Há-de então este afastamento, para o qual a minha dor, por mais subtil que seja, não encontrou
nome bastante lamentável, privar-me para sempre de me debruçar nuns olhos onde já vi tanto
amor, que despertavam em mim emoções que me enchiam de alegria, que bastavam para meu
contentamento e valiam, enfim, tudo quanto há? Ai!, os meus estão privados da única luz que os
alumiava, só lágrimas lhes restam, e chorar é o único uso que faço deles, desde que soube que
te havias decidido a um afastamento tão insuportável que me matará em pouco tempo.
Parece-me, no entanto, que até ao sofrimento, de que és a única causa, já vou tendo
afeição.

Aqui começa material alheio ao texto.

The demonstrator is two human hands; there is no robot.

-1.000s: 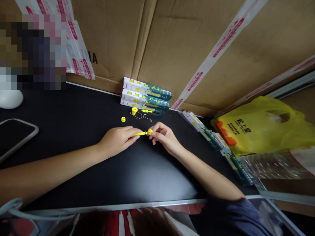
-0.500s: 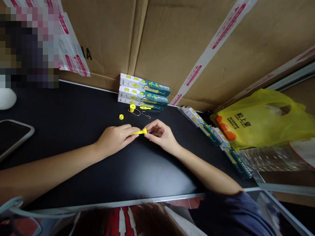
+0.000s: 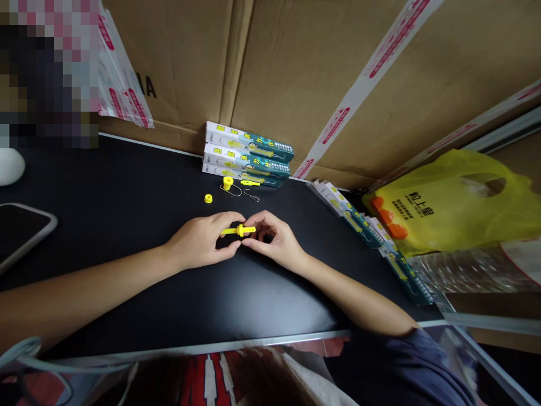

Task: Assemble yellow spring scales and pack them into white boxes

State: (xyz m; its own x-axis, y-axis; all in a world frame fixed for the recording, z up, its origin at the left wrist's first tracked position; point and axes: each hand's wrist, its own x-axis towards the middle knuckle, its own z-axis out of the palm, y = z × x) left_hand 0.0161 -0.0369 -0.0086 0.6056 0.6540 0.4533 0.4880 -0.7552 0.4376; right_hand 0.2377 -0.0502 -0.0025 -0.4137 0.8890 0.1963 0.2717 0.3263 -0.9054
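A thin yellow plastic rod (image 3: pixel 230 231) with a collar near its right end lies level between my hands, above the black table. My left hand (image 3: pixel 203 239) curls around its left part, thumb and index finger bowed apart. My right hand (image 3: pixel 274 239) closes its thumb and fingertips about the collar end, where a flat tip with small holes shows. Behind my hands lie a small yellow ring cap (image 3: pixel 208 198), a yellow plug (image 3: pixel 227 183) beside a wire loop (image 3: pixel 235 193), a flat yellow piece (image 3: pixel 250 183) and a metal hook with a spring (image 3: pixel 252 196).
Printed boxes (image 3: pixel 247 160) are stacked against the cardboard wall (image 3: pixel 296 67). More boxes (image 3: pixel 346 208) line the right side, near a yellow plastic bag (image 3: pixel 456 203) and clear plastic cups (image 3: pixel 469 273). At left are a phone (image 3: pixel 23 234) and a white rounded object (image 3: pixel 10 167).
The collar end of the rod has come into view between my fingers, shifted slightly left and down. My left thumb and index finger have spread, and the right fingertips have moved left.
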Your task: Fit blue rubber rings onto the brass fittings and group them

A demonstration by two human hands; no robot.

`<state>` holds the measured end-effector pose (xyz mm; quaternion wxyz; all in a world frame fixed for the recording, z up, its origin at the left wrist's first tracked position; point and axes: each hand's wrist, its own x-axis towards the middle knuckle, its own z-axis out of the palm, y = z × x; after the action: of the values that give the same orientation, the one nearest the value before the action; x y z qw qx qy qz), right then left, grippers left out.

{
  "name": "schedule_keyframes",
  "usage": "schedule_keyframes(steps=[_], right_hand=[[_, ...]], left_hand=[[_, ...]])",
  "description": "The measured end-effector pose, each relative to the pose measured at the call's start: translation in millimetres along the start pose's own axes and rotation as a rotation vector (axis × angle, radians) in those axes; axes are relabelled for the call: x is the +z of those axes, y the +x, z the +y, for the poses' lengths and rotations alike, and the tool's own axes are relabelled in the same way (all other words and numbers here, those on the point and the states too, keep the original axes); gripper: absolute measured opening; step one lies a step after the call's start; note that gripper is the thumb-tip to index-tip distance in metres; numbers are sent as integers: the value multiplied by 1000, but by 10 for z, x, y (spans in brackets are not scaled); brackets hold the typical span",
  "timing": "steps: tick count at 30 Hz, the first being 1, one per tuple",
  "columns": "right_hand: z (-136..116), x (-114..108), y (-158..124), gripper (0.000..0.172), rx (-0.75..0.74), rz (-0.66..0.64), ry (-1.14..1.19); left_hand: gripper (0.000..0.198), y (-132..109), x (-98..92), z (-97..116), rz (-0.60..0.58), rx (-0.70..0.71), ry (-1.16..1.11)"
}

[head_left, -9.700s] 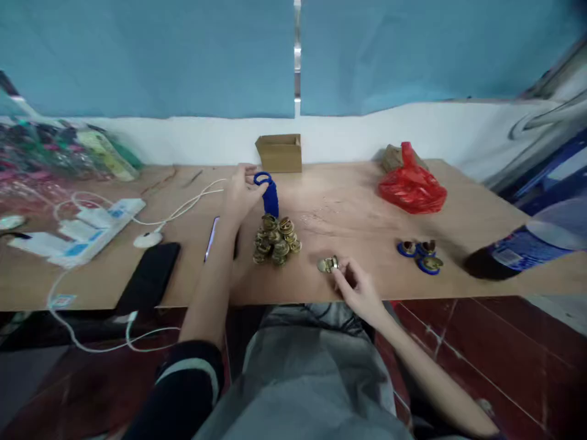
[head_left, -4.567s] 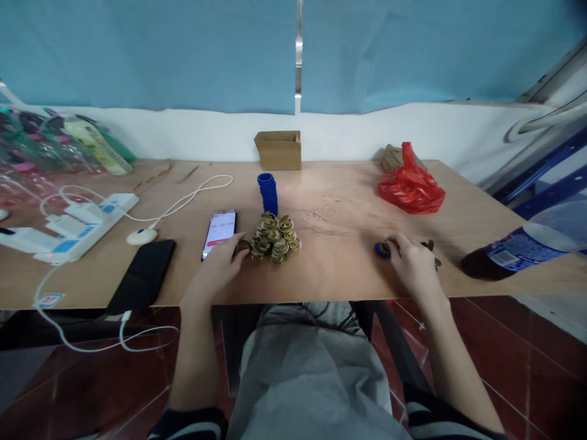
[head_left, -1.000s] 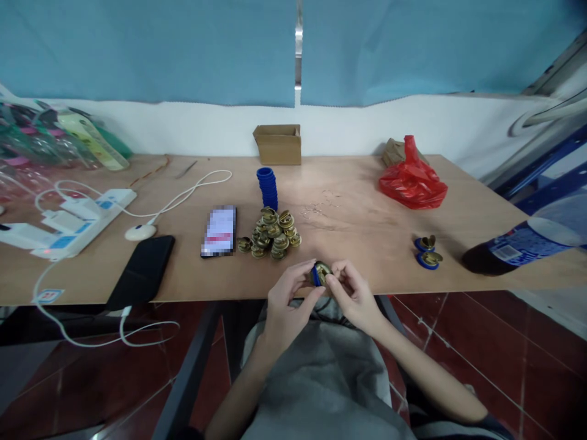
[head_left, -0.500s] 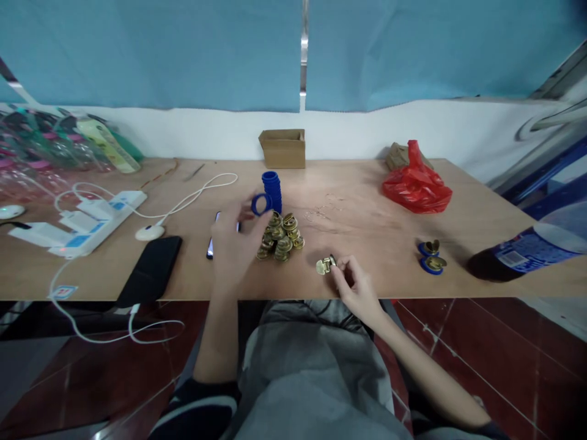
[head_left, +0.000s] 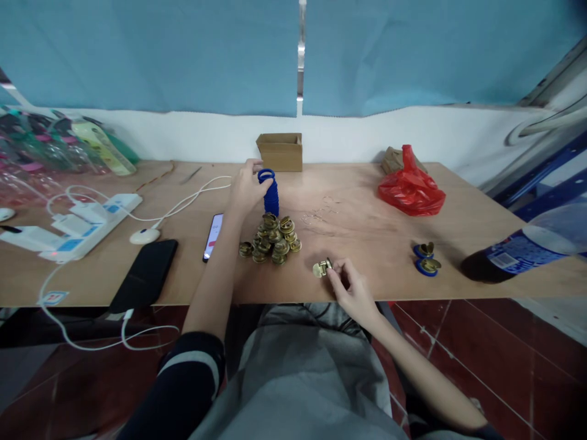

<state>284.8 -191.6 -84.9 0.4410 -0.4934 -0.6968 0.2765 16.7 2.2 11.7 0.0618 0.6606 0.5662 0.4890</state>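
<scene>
Head view: left hand (head_left: 245, 186) pinching blue ring (head_left: 266, 176) atop stack (head_left: 271, 197), right hand (head_left: 351, 287) gripping brass piece (head_left: 321, 267).

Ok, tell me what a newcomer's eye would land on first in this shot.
Probably the heap of brass fittings at the middle of the wooden table, with the stack of blue rings just behind it, where the left hand grips the top ring. Nearer the front edge, the right hand pinches a single brass piece. The red plastic bag at the far right also stands out.
</scene>
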Motion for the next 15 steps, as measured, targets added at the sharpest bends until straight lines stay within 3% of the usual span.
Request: schedule_keyframes(steps=[10, 13, 15], right_hand=[[-13, -5, -5, 19, 7, -4, 18], [-3, -3, -7, 19, 6, 2, 21], [12, 3, -12, 18, 5, 10, 33]], left_hand=[[51, 32, 39, -16, -14, -12, 43], [60, -62, -29, 96, 35, 5, 0], [52, -266, -104, 269, 89, 48, -26]])
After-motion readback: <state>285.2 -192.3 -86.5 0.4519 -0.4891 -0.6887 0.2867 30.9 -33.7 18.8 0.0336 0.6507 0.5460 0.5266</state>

Mal te vi a minha vida foi tua, e chego a ter prazer em sacrificar-ta. Mil vezes ao dia os
meus suspiros vão ao teu encontro, procuram-te por toda a parte e, em troca de tanto
desassossego, só me trazem sinais da minha má fortuna, que cruelmente não me consente
qualquer engano e me diz a todo o momento: Cessa, pobre Mariana, cessa de te mortificar em
vão, e de procurar um amante que não voltarás a ver, que atravessou mares para te fugir, que
está em França rodeado de prazeres, que não pensa um só instante nas tuas mágoas, que
dispensa todo este arrebatamento e nem sequer sabe agradecer-to. Mas não, não me resolvo, a
pensar tão mal de ti e estou por demais empenhada em te justificar. Nem quero imaginar que me
esqueceste. Não sou já bem desgraçada sem o tormento de falsas suspeitas? E porque hei-de
eu procurar esquecer todo o desvelo com que me manifestavas o teu amor? Tão deslumbrada
fiquei com os teus cuidados, que bem ingrata seria se não te quisesse com desvario igual ao que
me levava a minha paixão, quando me davas provas da tua. Como é possível que a lembrança
de momentos tão belos se tenha tornado tão cruel? E que, contra a sua natureza, sirva agora só
para me torturar o coração? Ai!, a tua última carta reduziu-o a um estado bem singular: bateu de
tal forma que parecia querer fugir-me para te ir procurar. Fiquei tão prostrada de comoção que
durante mais de três horas todos os meus sentidos me abandonaram: recusava uma vida que
tenho de perder por ti, já que para ti a não posso guardar. Enfim, voltei, contra vontade, a ver a
luz: agradava-me sentir que morria de amor, e, além do mais, era um alívio não voltar a ser
posta em frente do meu coração despedaçado pela dor da tua ausência.